Work order:
The entries are to be returned exactly, with images left out.

Records from a dataset

********

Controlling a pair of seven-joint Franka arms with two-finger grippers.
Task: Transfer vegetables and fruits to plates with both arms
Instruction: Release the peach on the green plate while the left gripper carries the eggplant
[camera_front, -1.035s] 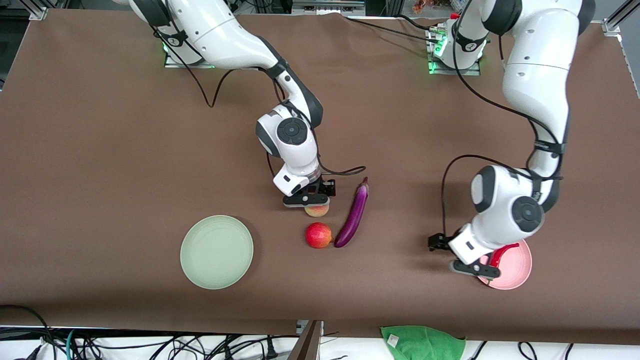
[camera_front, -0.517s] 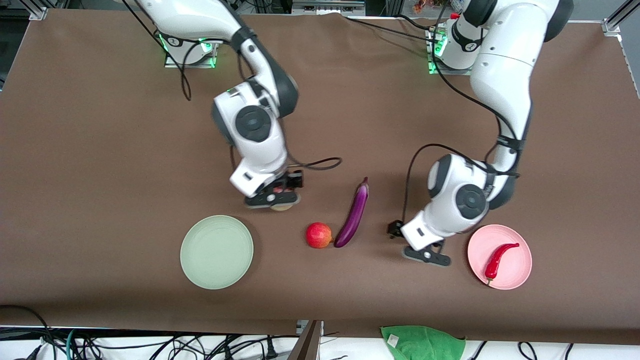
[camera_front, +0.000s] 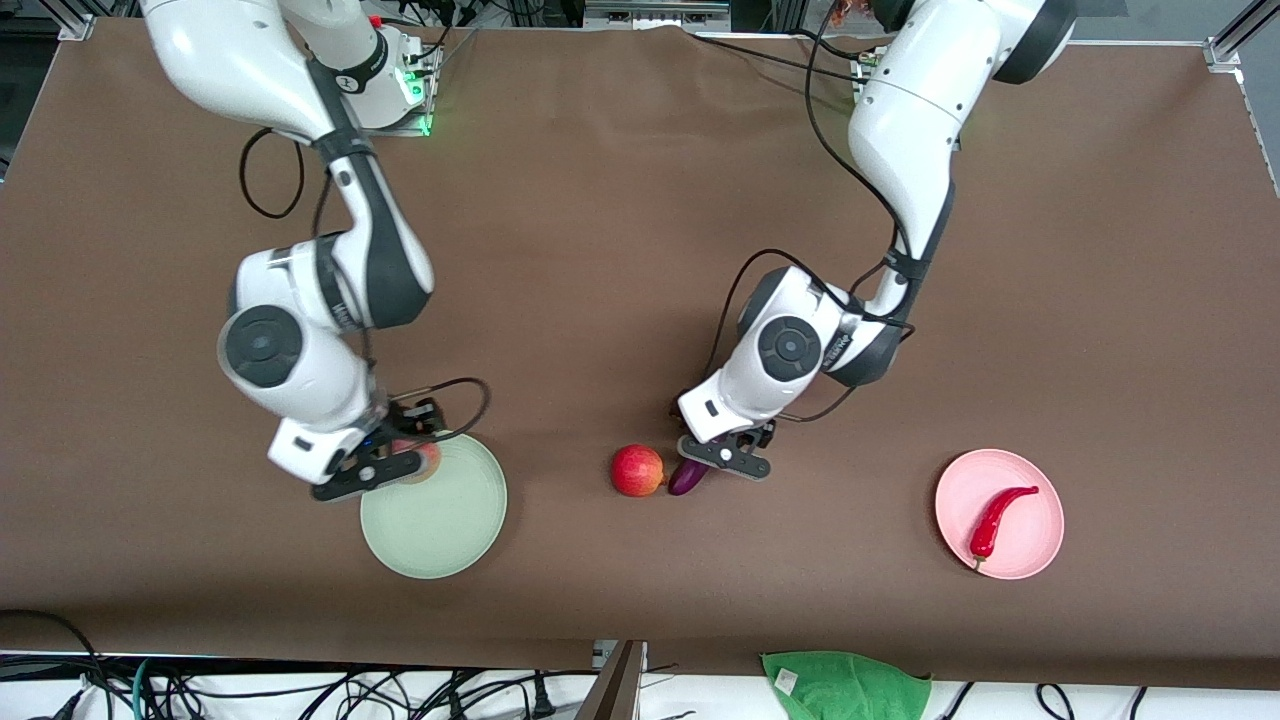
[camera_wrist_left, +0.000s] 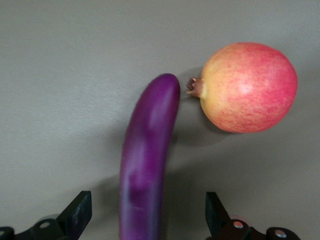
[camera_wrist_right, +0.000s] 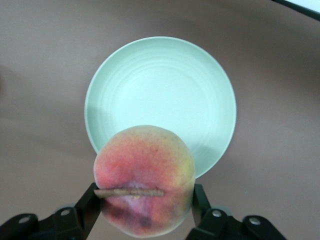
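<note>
Four produce items show. Peach (camera_wrist_right: 144, 180): grasped between the jaws of the right gripper (camera_front: 372, 470), held in the air over the rim of the mint green plate (camera_front: 450, 525); a thin brown stem lies across its skin. Eggplant (camera_wrist_left: 147, 160): lying on the brown surface (camera_front: 640, 200), its rounded tip just beside the stem nub of the red fruit (camera_front: 638, 470), contact between them not determinable. Left gripper (camera_front: 725, 458): directly over the eggplant, jaws spread apart, one finger on either side of it and neither touching it. Red fruit: resting on the surface between the two plates. Chili pepper (camera_front: 995, 520): lying in the pink plate (camera_front: 1040, 545), toward the left arm's end of the surface. Green cloth (camera_front: 845, 685): at the edge nearest the front camera, bearing a small white tag, unreadable. No other legible writing noted.
</note>
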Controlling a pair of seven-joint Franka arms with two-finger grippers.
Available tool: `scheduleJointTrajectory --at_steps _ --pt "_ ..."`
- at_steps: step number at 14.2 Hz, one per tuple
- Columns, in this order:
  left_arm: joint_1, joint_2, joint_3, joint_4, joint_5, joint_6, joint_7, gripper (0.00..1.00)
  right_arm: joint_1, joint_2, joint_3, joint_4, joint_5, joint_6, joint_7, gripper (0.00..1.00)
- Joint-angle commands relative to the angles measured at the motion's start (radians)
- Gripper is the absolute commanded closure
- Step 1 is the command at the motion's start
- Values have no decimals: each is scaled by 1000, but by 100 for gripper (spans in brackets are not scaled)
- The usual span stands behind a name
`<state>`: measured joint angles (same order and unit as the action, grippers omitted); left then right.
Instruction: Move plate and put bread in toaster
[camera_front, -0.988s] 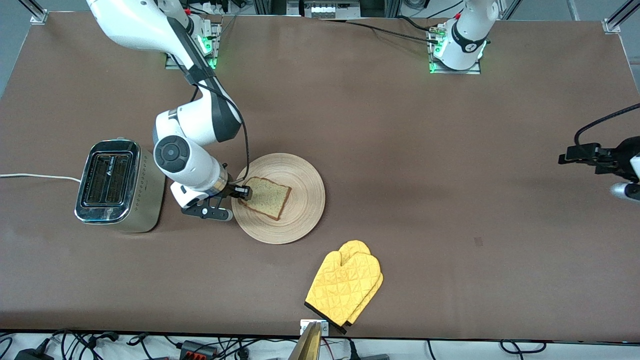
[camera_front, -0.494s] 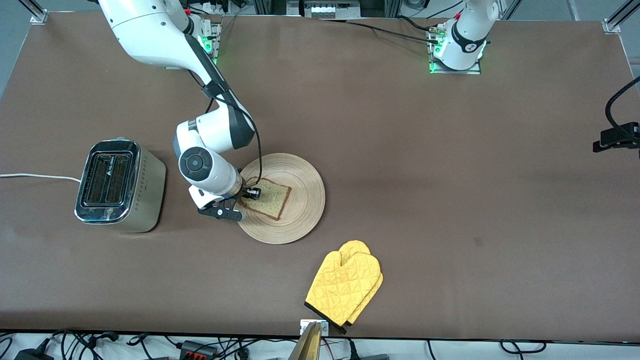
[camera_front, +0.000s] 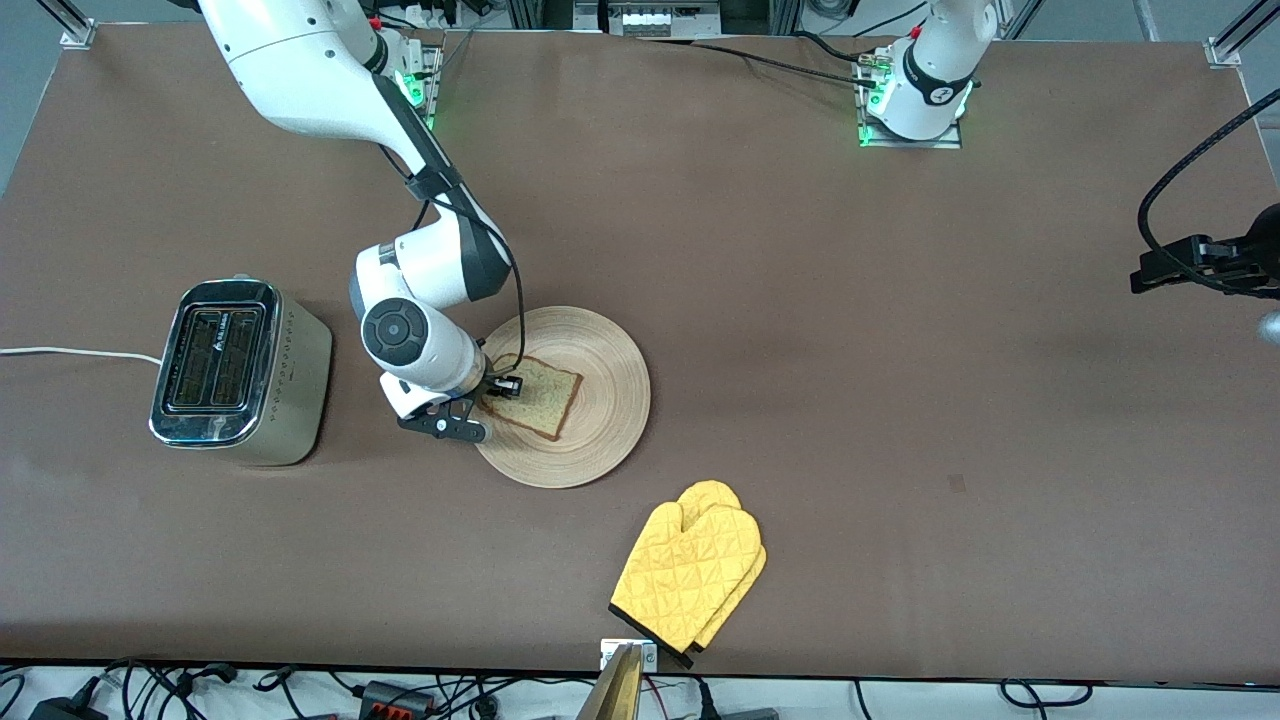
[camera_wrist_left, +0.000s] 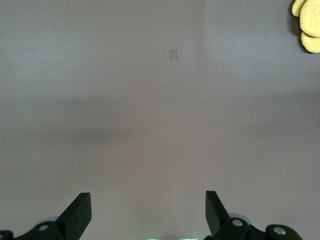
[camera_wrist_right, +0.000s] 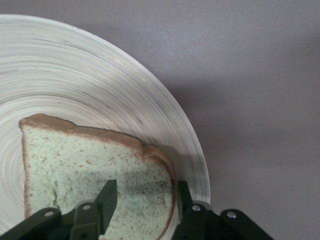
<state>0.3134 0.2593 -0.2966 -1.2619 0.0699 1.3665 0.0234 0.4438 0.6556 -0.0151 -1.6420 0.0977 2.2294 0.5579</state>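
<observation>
The tan wooden plate (camera_front: 605, 400) lies mid-table with the bread (camera_front: 540, 398) flat on it. My right gripper (camera_front: 497, 390) is low at the plate's rim on the toaster's side, tilted over the slice's edge. In the right wrist view the right gripper (camera_wrist_right: 146, 186) is open, one finger over the bread (camera_wrist_right: 85, 160) and the other just outside its crust above the plate (camera_wrist_right: 100, 75). The cream and chrome toaster (camera_front: 235, 372) stands toward the right arm's end, slots bare. My left gripper (camera_wrist_left: 147, 200) is open over bare table; the left arm's hand (camera_front: 1200, 262) hangs at its own end of the table.
A yellow oven mitt (camera_front: 690, 575) lies nearer the front camera than the plate; its tip also shows in the left wrist view as the mitt (camera_wrist_left: 307, 25). The toaster's white cord (camera_front: 70, 352) runs off the table's right-arm end.
My right gripper slid from the plate's rim onto the bread's edge and its fingers narrowed. The left arm's hand shifted about at its end of the table.
</observation>
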Motion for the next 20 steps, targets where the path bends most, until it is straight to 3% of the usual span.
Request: scheduleJointTrajectory --at_steps 1,3,6,11,17,20 --pt "35 -102 -19 -143 13 52 33 0 9 5 -8 1 10 10 20 46" --pt "44 -208 -18 -294 5 142 33 0 9 5 -8 1 10 15 20 49" --pt "84 -247 -16 -372 -54 163 26 0 9 21 -2 -1 10 35 20 52" --pt "107 -250 -32 -363 -68 154 33 0 10 22 0 -1 10 35 20 63" --pt "115 -244 -32 -358 -68 158 33 0 10 27 1 -1 10 33 20 100" --pt "116 -244 -32 -358 -67 155 35 0 10 27 7 -1 10 33 20 100"
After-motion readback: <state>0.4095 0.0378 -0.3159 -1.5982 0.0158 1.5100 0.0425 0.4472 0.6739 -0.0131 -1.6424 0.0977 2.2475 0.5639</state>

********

Exercise answer:
Controlling a pair of seven-joint Franka arms with two-finger grippers.
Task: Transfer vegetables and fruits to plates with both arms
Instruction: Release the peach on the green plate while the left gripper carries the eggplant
[camera_front, -1.035s] 
[camera_front, -0.517s] 
[camera_front, +0.000s] 
[camera_wrist_left, +0.000s] 
[camera_wrist_right, +0.000s] 
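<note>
Four produce items show. Peach (camera_wrist_right: 144, 180): grasped between the jaws of the right gripper (camera_front: 372, 470), held in the air over the rim of the mint green plate (camera_front: 450, 525); a thin brown stem lies across its skin. Eggplant (camera_wrist_left: 147, 160): lying on the brown surface (camera_front: 640, 200), its rounded tip just beside the stem nub of the red fruit (camera_front: 638, 470), contact between them not determinable. Left gripper (camera_front: 725, 458): directly over the eggplant, jaws spread apart, one finger on either side of it and neither touching it. Red fruit: resting on the surface between the two plates. Chili pepper (camera_front: 995, 520): lying in the pink plate (camera_front: 1040, 545), toward the left arm's end of the surface. Green cloth (camera_front: 845, 685): at the edge nearest the front camera, bearing a small white tag, unreadable. No other legible writing noted.
</note>
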Controlling a pair of seven-joint Franka arms with two-finger grippers.
Available tool: `scheduleJointTrajectory --at_steps _ --pt "_ ..."`
- at_steps: step number at 14.2 Hz, one per tuple
- Columns, in this order:
  left_arm: joint_1, joint_2, joint_3, joint_4, joint_5, joint_6, joint_7, gripper (0.00..1.00)
  right_arm: joint_1, joint_2, joint_3, joint_4, joint_5, joint_6, joint_7, gripper (0.00..1.00)
- Joint-angle commands relative to the angles measured at the motion's start (radians)
- Gripper is the absolute commanded closure
- Step 1 is the command at the motion's start
- Values have no decimals: each is scaled by 1000, but by 100 for gripper (spans in brackets are not scaled)
- The usual span stands behind a name
`<state>`: measured joint angles (same order and unit as the action, grippers omitted); left then right.
Instruction: Move plate and put bread in toaster
[camera_front, -0.988s] 
[camera_front, -0.494s] 
[camera_front, +0.000s] 
[camera_wrist_left, +0.000s] 
[camera_wrist_right, +0.000s] 
<state>0.3134 0.2593 -0.2966 -1.2619 0.0699 1.3665 0.0234 0.4438 0.6556 -0.0151 -1.6420 0.0977 2.2294 0.5579</state>
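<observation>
The tan wooden plate (camera_front: 605, 400) lies mid-table with the bread (camera_front: 540, 398) flat on it. My right gripper (camera_front: 497, 390) is low at the plate's rim on the toaster's side, tilted over the slice's edge. In the right wrist view the right gripper (camera_wrist_right: 146, 186) is open, one finger over the bread (camera_wrist_right: 85, 160) and the other just outside its crust above the plate (camera_wrist_right: 100, 75). The cream and chrome toaster (camera_front: 235, 372) stands toward the right arm's end, slots bare. My left gripper (camera_wrist_left: 147, 200) is open over bare table; the left arm's hand (camera_front: 1200, 262) hangs at its own end of the table.
A yellow oven mitt (camera_front: 690, 575) lies nearer the front camera than the plate; its tip also shows in the left wrist view as the mitt (camera_wrist_left: 307, 25). The toaster's white cord (camera_front: 70, 352) runs off the table's right-arm end.
My right gripper slid from the plate's rim onto the bread's edge and its fingers narrowed. The left arm's hand shifted about at its end of the table.
</observation>
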Motion for the next 20 steps, targets where the path bends most, until it is straight to 3% of the usual span.
Request: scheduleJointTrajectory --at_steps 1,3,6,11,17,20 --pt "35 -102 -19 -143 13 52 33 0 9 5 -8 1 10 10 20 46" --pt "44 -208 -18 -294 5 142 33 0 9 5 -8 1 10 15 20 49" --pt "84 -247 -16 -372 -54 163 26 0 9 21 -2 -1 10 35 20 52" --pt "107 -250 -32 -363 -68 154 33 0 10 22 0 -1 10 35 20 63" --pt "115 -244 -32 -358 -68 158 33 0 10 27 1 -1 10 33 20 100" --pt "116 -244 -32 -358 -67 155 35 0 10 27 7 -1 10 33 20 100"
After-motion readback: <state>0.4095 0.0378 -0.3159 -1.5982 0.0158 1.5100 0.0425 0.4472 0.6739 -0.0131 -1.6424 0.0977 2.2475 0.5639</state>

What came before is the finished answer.